The task here is to set down every line of the listing exactly.

====

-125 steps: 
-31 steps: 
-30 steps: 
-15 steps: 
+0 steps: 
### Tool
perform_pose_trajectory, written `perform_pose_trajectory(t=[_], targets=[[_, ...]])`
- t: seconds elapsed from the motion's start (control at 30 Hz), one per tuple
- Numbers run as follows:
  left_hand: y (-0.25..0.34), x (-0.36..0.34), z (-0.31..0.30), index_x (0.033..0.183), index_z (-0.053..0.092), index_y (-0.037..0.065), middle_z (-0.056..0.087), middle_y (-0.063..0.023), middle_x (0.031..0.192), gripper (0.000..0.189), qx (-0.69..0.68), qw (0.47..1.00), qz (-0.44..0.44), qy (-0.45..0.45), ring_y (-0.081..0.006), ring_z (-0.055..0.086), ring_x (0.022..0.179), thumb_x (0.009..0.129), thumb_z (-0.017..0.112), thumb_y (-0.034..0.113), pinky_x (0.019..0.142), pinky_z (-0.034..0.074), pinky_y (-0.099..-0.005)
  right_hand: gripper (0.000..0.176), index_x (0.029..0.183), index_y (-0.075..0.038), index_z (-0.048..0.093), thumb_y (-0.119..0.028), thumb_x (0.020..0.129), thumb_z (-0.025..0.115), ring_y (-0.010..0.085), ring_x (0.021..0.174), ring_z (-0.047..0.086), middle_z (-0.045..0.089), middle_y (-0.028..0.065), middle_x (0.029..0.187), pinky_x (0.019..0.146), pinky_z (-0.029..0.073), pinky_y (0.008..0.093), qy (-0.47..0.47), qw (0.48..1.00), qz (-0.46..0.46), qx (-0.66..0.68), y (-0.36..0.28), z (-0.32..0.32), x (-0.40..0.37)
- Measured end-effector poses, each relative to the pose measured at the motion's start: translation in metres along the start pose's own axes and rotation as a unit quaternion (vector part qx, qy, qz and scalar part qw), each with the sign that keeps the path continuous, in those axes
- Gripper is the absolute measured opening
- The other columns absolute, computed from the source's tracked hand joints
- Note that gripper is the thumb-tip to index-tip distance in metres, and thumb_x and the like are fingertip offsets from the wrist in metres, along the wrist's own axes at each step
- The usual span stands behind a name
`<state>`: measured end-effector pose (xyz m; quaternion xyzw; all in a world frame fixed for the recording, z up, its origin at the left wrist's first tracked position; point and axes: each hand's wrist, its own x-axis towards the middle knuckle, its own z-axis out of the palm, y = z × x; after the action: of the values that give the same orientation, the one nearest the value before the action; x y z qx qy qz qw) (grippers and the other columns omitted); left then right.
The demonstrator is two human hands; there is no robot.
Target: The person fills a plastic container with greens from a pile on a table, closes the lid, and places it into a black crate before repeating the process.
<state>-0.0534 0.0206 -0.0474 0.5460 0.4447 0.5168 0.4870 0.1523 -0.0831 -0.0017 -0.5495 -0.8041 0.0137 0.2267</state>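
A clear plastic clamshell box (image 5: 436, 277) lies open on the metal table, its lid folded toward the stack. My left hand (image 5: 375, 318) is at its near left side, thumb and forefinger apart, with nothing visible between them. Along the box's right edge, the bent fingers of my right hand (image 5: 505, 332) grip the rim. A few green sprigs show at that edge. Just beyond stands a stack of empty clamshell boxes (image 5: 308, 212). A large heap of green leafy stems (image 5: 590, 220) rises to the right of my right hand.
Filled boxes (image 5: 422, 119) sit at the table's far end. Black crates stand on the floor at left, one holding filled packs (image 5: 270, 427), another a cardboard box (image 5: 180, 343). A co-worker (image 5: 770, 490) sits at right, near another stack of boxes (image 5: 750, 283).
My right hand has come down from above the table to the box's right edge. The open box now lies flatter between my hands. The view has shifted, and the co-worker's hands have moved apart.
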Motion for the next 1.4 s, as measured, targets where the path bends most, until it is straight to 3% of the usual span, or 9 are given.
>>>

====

** ANSWER SECTION **
-125 steps: 
-31 steps: 
-30 steps: 
-15 steps: 
+0 steps: 
### Tool
perform_pose_trajectory, written `perform_pose_trajectory(t=[_], targets=[[_, ...]])`
- t: seconds elapsed from the motion's start (control at 30 Hz), one per tuple
- Numbers run as follows:
  left_hand: y (-0.25..0.34), x (-0.36..0.34), z (-0.31..0.30), index_x (0.033..0.183), index_z (-0.053..0.092), index_y (-0.037..0.065), middle_z (-0.056..0.087), middle_y (-0.063..0.023), middle_x (0.031..0.192), gripper (0.000..0.189), qx (-0.69..0.68), qw (0.47..1.00), qz (-0.44..0.44), qy (-0.45..0.45), ring_y (-0.081..0.006), ring_z (-0.055..0.086), ring_x (0.022..0.179), thumb_x (0.009..0.129), thumb_z (-0.017..0.112), thumb_y (-0.034..0.113), pinky_x (0.019..0.142), pinky_z (-0.034..0.074), pinky_y (-0.099..-0.005)
  right_hand: gripper (0.000..0.176), index_x (0.029..0.183), index_y (-0.075..0.038), index_z (-0.048..0.093), thumb_y (-0.119..0.028), thumb_x (0.020..0.129), thumb_z (-0.025..0.115), ring_y (-0.010..0.085), ring_x (0.021..0.174), ring_z (-0.047..0.086), middle_z (-0.045..0.089), middle_y (-0.028..0.065), middle_x (0.029..0.187), pinky_x (0.019..0.146), pinky_z (-0.029..0.073), pinky_y (0.008..0.093), qy (-0.47..0.47), qw (0.48..1.00), qz (-0.46..0.46), qx (-0.66..0.68), y (-0.36..0.28), z (-0.32..0.32), x (-0.40..0.37)
- Measured end-effector poses, each relative to the pose measured at the motion's start: translation in metres along the start pose's own axes and rotation as a unit quaternion (vector part qx, qy, qz and scalar part qw), each with the sign that keeps the path continuous, in those axes
- Gripper is the absolute measured opening
- The other columns absolute, computed from the source's tracked hand joints
- Note that gripper is the thumb-tip to index-tip distance in metres, and thumb_x and the like are fingertip offsets from the wrist in metres, along the wrist's own axes at each step
- The usual span stands behind a name
`<state>`: measured end-effector pose (xyz m; quaternion xyzw; all in a world frame fixed for the recording, z up, its origin at the left wrist's first tracked position; point and axes: each hand's wrist, its own x-axis towards the middle knuckle, its own z-axis out of the palm, y = z × x; after the action: of the values that give the same orientation, the one nearest the value before the action; x y z qx qy qz qw) (grippers and the other columns omitted); left then right.
The demonstrator is two human hands; there is no robot.
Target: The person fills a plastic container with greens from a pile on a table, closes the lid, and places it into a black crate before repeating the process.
<state>-0.0534 0.0206 -0.0474 0.5460 0.4447 0.5168 0.4870 0.1523 -0.0831 -0.0017 -0.5495 -0.8041 0.0137 0.2267</state>
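A clear plastic clamshell box (image 5: 436, 277) lies open on the metal table, its lid folded toward the stack. My left hand (image 5: 375, 318) is at its near left side, thumb and forefinger apart, with nothing visible between them. Along the box's right edge, the bent fingers of my right hand (image 5: 505, 332) grip the rim. A few green sprigs show at that edge. Just beyond stands a stack of empty clamshell boxes (image 5: 308, 212). A large heap of green leafy stems (image 5: 590, 220) rises to the right of my right hand.
Filled boxes (image 5: 422, 119) sit at the table's far end. Black crates stand on the floor at left, one holding filled packs (image 5: 270, 427), another a cardboard box (image 5: 180, 343). A co-worker (image 5: 770, 490) sits at right, near another stack of boxes (image 5: 750, 283).
My right hand has come down from above the table to the box's right edge. The open box now lies flatter between my hands. The view has shifted, and the co-worker's hands have moved apart.
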Motion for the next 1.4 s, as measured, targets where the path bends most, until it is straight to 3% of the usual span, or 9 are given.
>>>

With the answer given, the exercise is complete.